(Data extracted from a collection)

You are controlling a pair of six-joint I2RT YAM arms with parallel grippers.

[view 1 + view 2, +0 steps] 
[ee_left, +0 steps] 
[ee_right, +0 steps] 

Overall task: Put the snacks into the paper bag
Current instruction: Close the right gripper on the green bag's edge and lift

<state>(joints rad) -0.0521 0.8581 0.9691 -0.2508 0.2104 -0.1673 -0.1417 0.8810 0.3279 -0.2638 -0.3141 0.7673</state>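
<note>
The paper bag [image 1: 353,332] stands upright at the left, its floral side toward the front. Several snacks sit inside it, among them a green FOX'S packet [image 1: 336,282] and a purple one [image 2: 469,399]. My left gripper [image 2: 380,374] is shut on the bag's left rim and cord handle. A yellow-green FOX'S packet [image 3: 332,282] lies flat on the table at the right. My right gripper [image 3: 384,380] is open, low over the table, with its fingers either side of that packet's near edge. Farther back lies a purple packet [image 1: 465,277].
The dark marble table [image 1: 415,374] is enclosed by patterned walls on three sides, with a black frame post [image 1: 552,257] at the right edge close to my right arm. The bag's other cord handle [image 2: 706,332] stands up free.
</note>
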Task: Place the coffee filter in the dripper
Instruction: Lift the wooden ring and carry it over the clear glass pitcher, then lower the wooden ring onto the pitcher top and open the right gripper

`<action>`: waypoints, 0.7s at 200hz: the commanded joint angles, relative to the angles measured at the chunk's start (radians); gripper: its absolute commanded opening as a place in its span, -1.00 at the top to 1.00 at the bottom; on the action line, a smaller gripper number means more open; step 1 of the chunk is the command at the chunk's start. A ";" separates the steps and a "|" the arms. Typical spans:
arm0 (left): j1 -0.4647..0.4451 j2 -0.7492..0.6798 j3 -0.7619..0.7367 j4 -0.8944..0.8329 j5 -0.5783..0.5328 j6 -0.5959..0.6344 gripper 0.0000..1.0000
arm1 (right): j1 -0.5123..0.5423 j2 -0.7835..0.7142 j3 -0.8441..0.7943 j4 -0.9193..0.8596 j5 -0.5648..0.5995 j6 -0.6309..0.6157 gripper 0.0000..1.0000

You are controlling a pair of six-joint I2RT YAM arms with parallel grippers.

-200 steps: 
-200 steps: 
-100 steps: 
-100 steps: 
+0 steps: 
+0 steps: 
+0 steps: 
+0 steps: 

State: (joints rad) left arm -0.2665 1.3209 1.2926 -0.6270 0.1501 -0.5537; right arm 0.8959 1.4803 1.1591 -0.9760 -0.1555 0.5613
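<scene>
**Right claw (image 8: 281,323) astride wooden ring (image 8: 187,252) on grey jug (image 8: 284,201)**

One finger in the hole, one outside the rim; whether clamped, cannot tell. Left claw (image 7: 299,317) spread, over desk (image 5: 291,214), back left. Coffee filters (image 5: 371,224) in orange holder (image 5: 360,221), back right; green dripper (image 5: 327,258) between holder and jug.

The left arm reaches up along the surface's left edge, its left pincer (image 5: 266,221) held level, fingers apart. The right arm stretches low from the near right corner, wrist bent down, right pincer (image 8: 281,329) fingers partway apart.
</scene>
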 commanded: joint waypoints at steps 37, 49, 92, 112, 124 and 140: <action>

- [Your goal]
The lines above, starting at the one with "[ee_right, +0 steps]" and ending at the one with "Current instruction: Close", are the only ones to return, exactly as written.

- [Finished exercise]
[ee_right, +0 steps] 

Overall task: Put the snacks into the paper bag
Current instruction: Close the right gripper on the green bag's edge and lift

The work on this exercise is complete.